Notes / Observatoire électoral de l’Amérique latine
15 June 2022
What’s at Stake in Colombia’s Presidential Election: Building Peace, Reducing Poverty and Inequality
This paper looks at some of the most important issues that could be decided in Colombia’s June 19 presidential election runoff. The vote is seen by many observers as potentially historic, in large part because it is the first time that a progressive candidate has a serious chance of winning the presidency.

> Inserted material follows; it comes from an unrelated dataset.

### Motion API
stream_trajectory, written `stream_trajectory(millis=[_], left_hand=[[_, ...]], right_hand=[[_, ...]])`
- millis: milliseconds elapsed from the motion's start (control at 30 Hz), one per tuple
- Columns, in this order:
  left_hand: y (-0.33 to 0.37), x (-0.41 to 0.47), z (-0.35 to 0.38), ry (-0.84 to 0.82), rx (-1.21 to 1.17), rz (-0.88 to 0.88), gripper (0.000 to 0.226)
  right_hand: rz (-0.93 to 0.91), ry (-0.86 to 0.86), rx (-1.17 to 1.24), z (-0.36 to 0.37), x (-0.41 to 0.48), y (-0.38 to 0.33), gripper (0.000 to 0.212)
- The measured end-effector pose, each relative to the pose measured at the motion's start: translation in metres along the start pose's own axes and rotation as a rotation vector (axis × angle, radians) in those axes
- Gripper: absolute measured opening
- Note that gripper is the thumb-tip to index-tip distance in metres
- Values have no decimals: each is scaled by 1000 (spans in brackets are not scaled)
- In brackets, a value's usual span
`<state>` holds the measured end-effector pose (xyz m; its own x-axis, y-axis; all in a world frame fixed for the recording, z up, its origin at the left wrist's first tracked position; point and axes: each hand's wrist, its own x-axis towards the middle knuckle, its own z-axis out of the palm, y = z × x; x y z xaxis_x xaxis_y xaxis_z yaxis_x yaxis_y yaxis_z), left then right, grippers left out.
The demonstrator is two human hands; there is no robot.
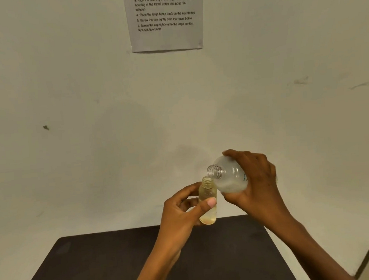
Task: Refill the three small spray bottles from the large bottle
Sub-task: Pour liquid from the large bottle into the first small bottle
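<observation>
Above the table, left hand pinching upright small bottle, right hand gripping large bottle, mouth pointing left.

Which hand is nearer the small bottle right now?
Left. The left hand grips the small bottle; the right hand holds the tilted large bottle just above and right of it.

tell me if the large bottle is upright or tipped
Tipped: the large bottle lies nearly sideways in the right hand, its uncapped neck just above the small bottle's open mouth.
</observation>
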<state>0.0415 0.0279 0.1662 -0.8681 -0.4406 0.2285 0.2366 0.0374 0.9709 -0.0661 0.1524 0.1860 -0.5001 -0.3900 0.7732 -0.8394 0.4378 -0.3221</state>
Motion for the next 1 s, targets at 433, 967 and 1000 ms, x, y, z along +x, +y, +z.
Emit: stream_trajectory(millis=[433, 967, 1000], left_hand=[[-147, -28, -7, 90, 130, -255, 37], [-287, -53, -6, 30, 522, -516, 33], [-291, -53, -6, 22, 523, -524, 33]], right_hand=[[666, -437, 405, 68, -114, 60, 72], [990, -521, 353, 131, -235, 88, 68], [994, -515, 360, 131, -237, 88, 69]])
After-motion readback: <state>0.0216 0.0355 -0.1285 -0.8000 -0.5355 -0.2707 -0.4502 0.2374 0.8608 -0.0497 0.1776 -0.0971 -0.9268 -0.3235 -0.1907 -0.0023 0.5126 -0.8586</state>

Progressive candidate Gustavo Petro took a large lead in the first round of the elections with 40.3 percent of the vote, to 28.2 percent for second-place finisher Rodolfo Hernández. Hernández, a former mayor of the city of Bucaramanga, is generally described as a right-wing populist with an anti-establishment appeal to voters fed up with what they see as decades of terribly corrupt and ineffective government. He is currently very often likened to Donald Trump.
Hernández’s political alliance, the League of Anti-Corruption Leaders (Liga de Gobernantes Anticorrupción) is relatively unknown, and there is much speculation about what he represents. Petro, by contrast, and his coalition — the Historic Pact (Pacto Histórico) — are widely known.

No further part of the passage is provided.